H5, a provider of e-discovery, technology-assisted review and case preparation support, has patented a process for "high recall and high precision relevancy searching." The U.S. Patent and Trademark Office granted to H5 on October 23 U.S. Patent No. 8,296,309, which covers aspects of H5's "deterministic" technology-assisted review, according to the company — and the USPTO. We checked.
The new business process patent covers H5's method for generating and refining relevance rules based on search queries to find relevant documents.
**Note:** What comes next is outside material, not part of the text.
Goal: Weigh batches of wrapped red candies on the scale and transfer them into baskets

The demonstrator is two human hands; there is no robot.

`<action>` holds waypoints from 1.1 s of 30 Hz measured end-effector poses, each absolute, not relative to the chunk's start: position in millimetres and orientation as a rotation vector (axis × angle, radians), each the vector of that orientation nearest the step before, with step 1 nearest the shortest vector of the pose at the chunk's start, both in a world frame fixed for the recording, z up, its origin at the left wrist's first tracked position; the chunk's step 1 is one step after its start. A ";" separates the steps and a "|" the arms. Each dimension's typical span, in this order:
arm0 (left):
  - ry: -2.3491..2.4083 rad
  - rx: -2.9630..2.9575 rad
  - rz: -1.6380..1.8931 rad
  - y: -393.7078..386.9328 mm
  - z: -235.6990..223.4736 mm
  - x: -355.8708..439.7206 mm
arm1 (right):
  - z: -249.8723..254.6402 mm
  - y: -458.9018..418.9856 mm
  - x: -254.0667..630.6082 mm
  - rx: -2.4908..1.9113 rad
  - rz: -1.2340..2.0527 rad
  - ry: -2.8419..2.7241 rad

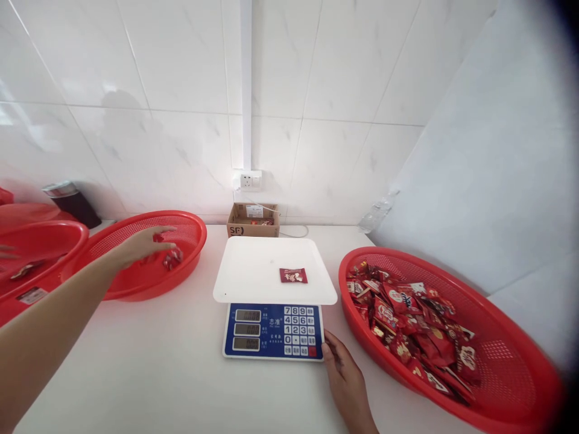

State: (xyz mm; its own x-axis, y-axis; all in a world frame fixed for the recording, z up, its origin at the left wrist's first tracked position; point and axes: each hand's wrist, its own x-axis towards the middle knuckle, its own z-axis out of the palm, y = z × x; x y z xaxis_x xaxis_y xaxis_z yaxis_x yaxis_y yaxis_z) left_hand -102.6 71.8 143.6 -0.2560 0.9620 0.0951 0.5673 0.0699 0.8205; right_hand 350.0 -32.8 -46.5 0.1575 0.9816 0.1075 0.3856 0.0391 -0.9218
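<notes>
My left hand (pixel 147 246) reaches over the red plastic basket (pixel 131 292) on the left, its fingers stretched apart. Close by its fingertips are a few small red-wrapped packets (pixel 172 258); whether it touches them is hard to make out. My right hand (pixel 342 369) is at the lower right corner of a blue and white weighing scale (pixel 274 346), thumb and fingers closed on its edge. One dark red packet (pixel 294 275) lies flat on the scale's white tray (pixel 253 265), right of the middle.
At right, a large red basket (pixel 511 386) holds many red packets (pixel 416 325). Behind the scale stands a cardboard box (pixel 253 229) below a wall socket (pixel 250 181). A clear plastic bottle (pixel 379 212) leans there. Far left are another red basket (pixel 45 228), someone's fingers (pixel 6 250) and a dark flask (pixel 75 202).
</notes>
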 end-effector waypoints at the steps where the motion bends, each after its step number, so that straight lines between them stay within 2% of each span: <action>1: 1.915 1.530 1.054 72.9 144.3 -96.4 | -46.0 -32.9 349.7 -1.506 0.806 -1.378; 5: 1.948 1.764 0.964 82.7 145.2 -46.5 | -44.2 -33.3 348.6 -1.499 0.801 -1.364; 13: 1.348 2.226 0.693 91.4 103.1 105.7 | -41.2 -33.5 347.0 -1.469 0.788 -1.370; 18: 1.184 2.346 0.607 97.2 84.1 151.8 | -41.0 -35.2 346.3 -1.458 0.806 -1.374; 23: 1.216 2.299 0.684 91.4 82.5 148.7 | -43.2 -33.9 347.5 -1.445 0.805 -1.362; 28: 1.342 2.171 0.947 61.6 101.0 103.0 | -44.1 -32.7 349.9 -1.476 0.828 -1.369; 33: 1.998 1.980 1.451 32.3 124.1 10.5 | -46.7 -33.2 350.9 -1.506 0.799 -1.366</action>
According to H5 (and now the USPTO), the search and retrieval company now owns the process by which, after direction from counsel and informed by a manual review of example documents, rules are populated with linguistic search terms and iteratively refined over time and review of search results with an aim to increase accuracy and attain high recall and precision.
H5 believes its "deterministic" and "rules-based" TAR process is aligned with ZyLabs' rule-based TAR but distinguished from "predictive algorithmic machine-learning," according to an H5 fact sheet sent to LTN. The fact sheet states that H5's process to determine relevant documents is, among other things, based on "explicit rules" not algorithms that "infer relevance"; makes transparent not "black-box" coding decisions; and that H5 achieves high recall "and" high precision vis-á-vis predictive technologies that either get high recall "or" high precision.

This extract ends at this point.